Work instruction: Below are some records. Write out exactly their lines from the one with "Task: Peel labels" through the one with "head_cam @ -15", and leave the pictures behind.

Recorded information:
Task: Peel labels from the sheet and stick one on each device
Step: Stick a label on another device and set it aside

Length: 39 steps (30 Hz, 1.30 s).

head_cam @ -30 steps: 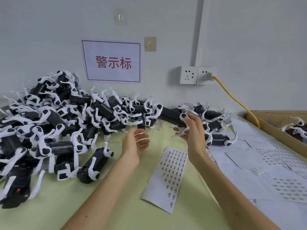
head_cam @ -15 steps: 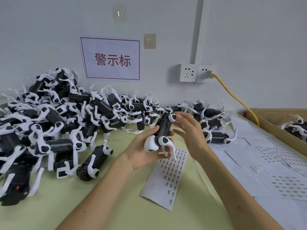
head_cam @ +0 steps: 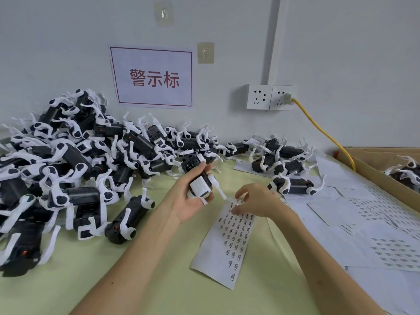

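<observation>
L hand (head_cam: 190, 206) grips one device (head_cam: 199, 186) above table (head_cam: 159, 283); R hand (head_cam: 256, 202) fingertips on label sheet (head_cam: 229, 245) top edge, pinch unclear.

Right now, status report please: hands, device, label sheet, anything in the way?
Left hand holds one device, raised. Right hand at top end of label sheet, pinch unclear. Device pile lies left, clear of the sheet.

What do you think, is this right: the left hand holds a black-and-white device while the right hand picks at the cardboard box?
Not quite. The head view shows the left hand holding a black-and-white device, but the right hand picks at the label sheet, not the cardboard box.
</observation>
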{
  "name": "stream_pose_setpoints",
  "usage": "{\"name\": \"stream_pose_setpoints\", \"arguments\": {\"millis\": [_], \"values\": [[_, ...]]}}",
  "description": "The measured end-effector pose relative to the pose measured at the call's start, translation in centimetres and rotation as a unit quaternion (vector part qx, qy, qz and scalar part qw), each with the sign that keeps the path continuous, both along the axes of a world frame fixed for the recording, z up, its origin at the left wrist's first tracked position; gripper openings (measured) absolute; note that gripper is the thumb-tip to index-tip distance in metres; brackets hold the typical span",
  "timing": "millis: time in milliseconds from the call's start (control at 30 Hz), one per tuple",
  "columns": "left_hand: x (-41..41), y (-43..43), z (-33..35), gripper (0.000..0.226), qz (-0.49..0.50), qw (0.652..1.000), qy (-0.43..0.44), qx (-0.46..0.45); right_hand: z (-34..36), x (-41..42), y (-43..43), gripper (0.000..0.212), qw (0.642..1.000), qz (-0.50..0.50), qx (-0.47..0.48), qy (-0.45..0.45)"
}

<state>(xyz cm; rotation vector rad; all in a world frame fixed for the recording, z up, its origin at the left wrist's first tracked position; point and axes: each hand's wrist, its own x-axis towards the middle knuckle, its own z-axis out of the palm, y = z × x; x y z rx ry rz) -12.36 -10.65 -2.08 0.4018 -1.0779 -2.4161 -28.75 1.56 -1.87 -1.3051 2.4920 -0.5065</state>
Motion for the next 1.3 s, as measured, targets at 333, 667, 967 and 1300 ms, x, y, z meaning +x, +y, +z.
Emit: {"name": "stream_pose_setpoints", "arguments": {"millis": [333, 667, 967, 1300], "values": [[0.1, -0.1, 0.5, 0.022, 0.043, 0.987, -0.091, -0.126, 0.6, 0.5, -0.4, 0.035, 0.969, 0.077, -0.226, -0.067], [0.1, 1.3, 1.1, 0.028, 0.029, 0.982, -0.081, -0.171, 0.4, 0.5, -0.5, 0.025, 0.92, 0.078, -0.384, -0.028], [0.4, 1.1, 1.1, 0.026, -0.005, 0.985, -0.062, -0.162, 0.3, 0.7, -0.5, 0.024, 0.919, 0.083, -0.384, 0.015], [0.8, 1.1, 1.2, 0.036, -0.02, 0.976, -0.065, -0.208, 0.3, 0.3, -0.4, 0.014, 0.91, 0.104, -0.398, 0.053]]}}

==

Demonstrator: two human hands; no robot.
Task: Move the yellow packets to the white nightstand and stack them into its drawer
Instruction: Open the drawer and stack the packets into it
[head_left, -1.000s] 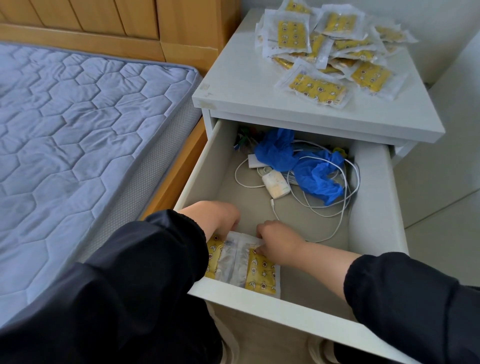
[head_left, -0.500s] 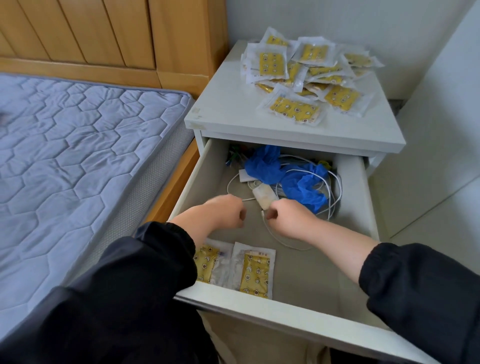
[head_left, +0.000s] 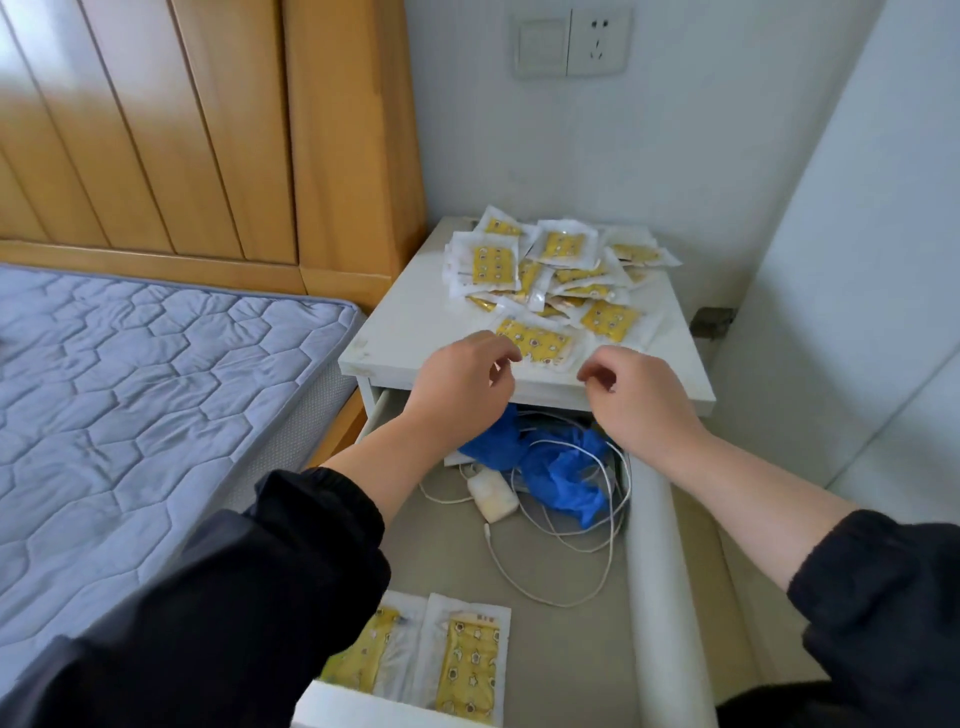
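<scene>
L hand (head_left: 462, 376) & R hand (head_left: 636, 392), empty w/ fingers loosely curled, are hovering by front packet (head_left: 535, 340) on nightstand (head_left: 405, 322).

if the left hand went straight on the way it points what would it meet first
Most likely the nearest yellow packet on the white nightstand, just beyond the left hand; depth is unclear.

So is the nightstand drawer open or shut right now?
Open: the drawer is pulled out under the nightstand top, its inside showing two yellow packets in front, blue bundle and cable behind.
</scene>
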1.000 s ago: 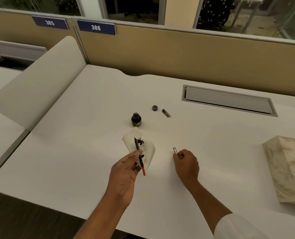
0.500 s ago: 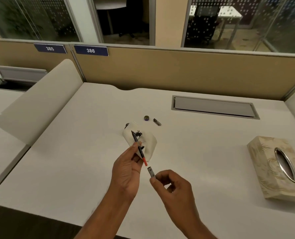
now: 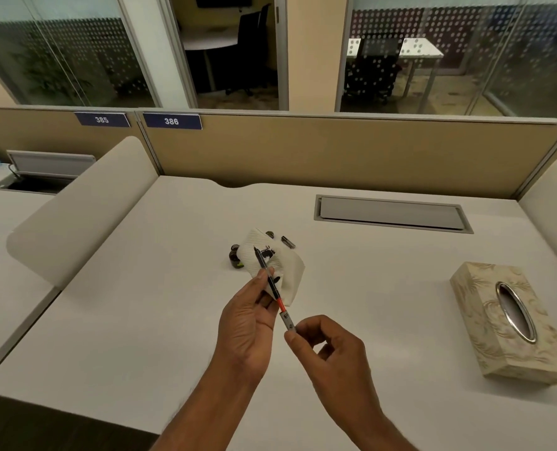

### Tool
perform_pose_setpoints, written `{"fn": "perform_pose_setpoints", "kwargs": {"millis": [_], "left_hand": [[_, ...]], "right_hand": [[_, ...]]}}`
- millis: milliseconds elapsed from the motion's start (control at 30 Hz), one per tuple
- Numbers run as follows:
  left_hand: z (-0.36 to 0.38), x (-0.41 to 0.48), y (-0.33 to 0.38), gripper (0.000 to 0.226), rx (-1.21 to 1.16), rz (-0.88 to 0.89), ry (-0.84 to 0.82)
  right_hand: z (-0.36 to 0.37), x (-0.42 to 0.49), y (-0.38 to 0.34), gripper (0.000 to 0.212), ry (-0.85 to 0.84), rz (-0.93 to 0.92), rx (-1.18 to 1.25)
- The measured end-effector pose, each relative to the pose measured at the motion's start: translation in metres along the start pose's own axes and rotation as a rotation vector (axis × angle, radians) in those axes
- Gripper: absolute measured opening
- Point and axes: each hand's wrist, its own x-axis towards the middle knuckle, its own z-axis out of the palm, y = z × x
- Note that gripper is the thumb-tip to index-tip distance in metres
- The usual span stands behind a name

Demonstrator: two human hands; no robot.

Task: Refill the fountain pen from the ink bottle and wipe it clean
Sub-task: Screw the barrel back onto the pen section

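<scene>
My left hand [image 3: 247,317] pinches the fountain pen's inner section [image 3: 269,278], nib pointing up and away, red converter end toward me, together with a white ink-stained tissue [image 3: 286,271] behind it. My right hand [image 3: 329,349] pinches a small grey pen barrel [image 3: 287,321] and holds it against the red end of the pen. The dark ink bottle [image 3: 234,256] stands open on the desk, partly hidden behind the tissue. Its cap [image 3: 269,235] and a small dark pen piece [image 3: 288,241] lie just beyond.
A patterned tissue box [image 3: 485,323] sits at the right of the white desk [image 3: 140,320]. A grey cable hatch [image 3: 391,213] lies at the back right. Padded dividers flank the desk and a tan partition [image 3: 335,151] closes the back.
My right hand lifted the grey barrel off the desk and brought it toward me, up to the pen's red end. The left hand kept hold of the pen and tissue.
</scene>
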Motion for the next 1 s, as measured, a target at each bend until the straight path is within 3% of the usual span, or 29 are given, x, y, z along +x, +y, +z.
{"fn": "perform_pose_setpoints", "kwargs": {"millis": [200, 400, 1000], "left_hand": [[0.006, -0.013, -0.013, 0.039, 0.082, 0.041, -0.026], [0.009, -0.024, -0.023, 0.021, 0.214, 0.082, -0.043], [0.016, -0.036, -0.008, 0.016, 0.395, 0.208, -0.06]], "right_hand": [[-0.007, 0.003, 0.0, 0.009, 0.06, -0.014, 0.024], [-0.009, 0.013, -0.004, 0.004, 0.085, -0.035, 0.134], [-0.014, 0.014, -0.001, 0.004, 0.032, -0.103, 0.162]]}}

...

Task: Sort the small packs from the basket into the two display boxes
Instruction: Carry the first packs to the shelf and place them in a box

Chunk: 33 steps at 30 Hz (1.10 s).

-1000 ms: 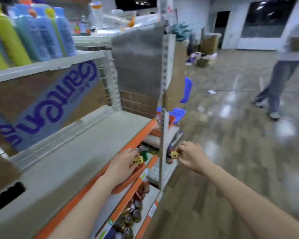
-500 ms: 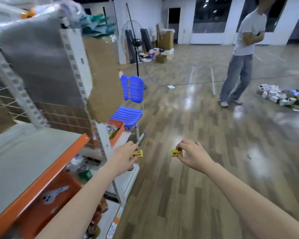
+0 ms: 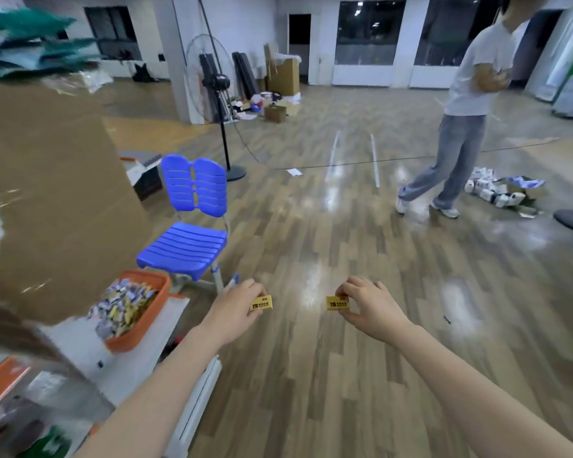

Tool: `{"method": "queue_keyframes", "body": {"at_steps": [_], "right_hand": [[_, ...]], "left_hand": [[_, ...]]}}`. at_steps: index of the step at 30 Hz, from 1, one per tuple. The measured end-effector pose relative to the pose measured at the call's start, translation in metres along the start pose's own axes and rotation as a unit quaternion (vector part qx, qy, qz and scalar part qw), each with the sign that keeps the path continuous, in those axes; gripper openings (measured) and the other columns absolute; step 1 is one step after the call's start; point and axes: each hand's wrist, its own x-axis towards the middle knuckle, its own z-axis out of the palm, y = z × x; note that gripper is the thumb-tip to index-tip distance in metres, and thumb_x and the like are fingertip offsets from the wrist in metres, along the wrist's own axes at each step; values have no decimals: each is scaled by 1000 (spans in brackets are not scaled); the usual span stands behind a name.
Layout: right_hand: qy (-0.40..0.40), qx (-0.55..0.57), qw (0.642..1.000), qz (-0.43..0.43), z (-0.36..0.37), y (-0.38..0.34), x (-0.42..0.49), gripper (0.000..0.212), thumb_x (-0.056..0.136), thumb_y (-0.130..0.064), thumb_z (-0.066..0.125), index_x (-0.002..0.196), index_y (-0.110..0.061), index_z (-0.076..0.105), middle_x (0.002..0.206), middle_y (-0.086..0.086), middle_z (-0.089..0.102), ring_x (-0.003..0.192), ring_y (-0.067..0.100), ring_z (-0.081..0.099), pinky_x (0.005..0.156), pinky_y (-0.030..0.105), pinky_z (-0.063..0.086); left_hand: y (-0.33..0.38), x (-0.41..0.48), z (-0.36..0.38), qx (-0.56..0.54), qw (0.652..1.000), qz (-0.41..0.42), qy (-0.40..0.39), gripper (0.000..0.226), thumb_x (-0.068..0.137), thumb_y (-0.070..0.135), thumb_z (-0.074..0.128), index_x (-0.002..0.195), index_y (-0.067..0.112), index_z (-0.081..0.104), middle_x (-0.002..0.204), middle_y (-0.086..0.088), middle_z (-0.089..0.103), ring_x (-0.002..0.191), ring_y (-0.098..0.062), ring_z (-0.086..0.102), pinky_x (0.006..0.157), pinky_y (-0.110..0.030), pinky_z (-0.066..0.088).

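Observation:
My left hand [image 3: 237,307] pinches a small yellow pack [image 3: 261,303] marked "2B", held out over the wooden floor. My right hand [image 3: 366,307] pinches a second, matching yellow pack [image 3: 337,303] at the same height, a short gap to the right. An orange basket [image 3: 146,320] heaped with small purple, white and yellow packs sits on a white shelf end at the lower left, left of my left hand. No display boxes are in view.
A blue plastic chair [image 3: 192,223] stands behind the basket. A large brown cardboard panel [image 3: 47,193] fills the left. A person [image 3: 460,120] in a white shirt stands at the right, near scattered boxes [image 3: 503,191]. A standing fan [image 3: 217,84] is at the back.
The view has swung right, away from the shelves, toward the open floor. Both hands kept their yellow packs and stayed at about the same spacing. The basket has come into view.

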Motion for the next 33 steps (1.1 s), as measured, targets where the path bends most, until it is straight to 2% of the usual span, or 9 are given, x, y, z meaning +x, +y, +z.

Answer to this exercise:
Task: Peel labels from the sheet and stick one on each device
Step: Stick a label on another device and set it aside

Length: 39 steps (30 Hz, 1.30 s).

head_cam @ -30 steps: 
head_cam @ -15 steps: 

Nothing further is needed to complete this exercise.